* **WHAT YOU WILL DO**: Where a line of the data below has the string "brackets", copy that line.

[Records from a data collection]
((

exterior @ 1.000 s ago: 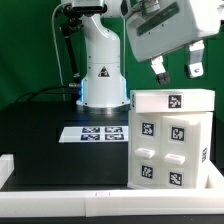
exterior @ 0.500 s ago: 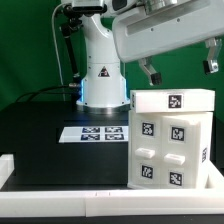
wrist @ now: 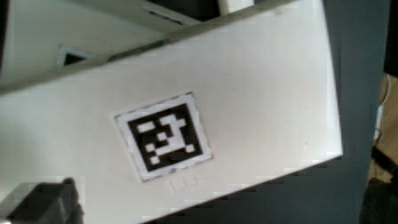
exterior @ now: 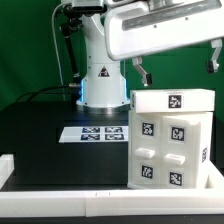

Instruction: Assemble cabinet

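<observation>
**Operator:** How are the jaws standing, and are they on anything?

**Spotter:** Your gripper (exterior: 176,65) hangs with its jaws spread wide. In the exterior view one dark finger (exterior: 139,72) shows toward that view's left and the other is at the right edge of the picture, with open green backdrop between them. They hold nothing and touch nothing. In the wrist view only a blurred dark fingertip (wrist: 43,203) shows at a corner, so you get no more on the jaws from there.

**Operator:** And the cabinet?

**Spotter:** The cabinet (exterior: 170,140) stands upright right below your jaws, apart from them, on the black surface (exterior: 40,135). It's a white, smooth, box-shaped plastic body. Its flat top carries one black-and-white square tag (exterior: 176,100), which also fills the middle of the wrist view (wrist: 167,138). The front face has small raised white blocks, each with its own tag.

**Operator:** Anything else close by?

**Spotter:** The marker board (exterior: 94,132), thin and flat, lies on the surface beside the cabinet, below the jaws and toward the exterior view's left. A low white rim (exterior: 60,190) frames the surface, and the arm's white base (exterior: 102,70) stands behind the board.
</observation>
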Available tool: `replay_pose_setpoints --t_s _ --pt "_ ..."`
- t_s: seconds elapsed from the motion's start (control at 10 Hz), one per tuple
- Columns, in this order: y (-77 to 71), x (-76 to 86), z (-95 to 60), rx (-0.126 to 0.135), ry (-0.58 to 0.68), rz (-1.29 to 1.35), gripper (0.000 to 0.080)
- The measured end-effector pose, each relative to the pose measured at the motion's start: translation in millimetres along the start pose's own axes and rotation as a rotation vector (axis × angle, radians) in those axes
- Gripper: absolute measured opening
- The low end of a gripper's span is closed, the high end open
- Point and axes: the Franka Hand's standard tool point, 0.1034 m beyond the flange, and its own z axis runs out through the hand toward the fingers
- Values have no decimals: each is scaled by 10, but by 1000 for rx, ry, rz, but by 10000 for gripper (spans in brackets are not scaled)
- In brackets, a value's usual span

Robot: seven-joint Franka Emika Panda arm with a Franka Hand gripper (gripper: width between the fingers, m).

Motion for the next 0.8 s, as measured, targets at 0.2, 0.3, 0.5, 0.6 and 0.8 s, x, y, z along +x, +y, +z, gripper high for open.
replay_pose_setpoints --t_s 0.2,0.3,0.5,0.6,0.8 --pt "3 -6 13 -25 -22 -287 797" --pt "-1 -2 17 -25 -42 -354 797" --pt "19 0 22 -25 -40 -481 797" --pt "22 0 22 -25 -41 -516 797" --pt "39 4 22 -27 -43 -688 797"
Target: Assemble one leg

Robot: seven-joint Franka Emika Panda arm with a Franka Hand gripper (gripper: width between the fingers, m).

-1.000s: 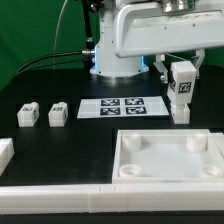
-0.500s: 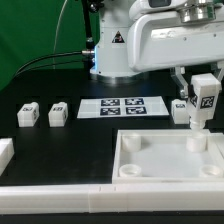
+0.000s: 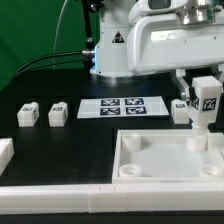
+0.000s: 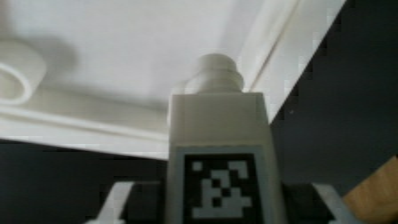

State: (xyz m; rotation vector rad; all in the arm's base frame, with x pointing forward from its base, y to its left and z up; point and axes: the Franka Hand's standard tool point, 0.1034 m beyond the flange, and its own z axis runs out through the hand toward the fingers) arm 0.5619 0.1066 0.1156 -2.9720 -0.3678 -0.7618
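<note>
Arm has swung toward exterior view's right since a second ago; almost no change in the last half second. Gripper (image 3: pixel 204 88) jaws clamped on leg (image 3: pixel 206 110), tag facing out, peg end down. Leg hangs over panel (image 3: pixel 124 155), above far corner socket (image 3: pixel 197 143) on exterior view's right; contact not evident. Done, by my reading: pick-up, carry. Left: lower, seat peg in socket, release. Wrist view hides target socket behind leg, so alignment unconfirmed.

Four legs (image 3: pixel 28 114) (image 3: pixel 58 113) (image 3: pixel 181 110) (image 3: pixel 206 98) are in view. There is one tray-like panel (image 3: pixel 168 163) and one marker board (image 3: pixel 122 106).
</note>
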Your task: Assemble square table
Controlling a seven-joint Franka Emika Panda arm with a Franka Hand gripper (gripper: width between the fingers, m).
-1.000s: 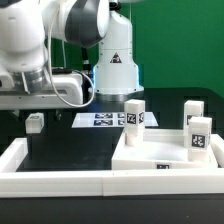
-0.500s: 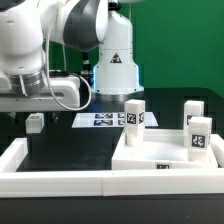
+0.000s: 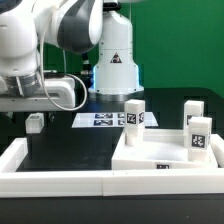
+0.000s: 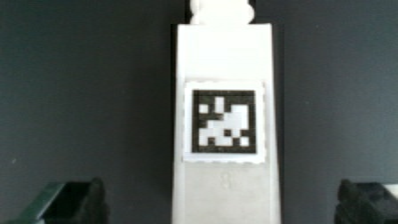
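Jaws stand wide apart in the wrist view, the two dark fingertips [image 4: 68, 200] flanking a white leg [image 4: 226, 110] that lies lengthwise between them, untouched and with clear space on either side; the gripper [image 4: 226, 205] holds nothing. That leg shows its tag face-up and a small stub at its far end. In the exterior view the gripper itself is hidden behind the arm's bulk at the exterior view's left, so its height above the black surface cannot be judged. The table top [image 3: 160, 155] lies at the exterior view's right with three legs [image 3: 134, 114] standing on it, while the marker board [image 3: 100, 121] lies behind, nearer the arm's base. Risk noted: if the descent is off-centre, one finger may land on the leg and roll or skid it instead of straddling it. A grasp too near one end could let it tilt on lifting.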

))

* **TASK RESPONSE**:
- Values have no decimals: each is scaled by 10, but by 1000 for rx, ry, rz, but by 10000 for gripper (spans in brackets are not scaled)
- In brackets, a value's usual span

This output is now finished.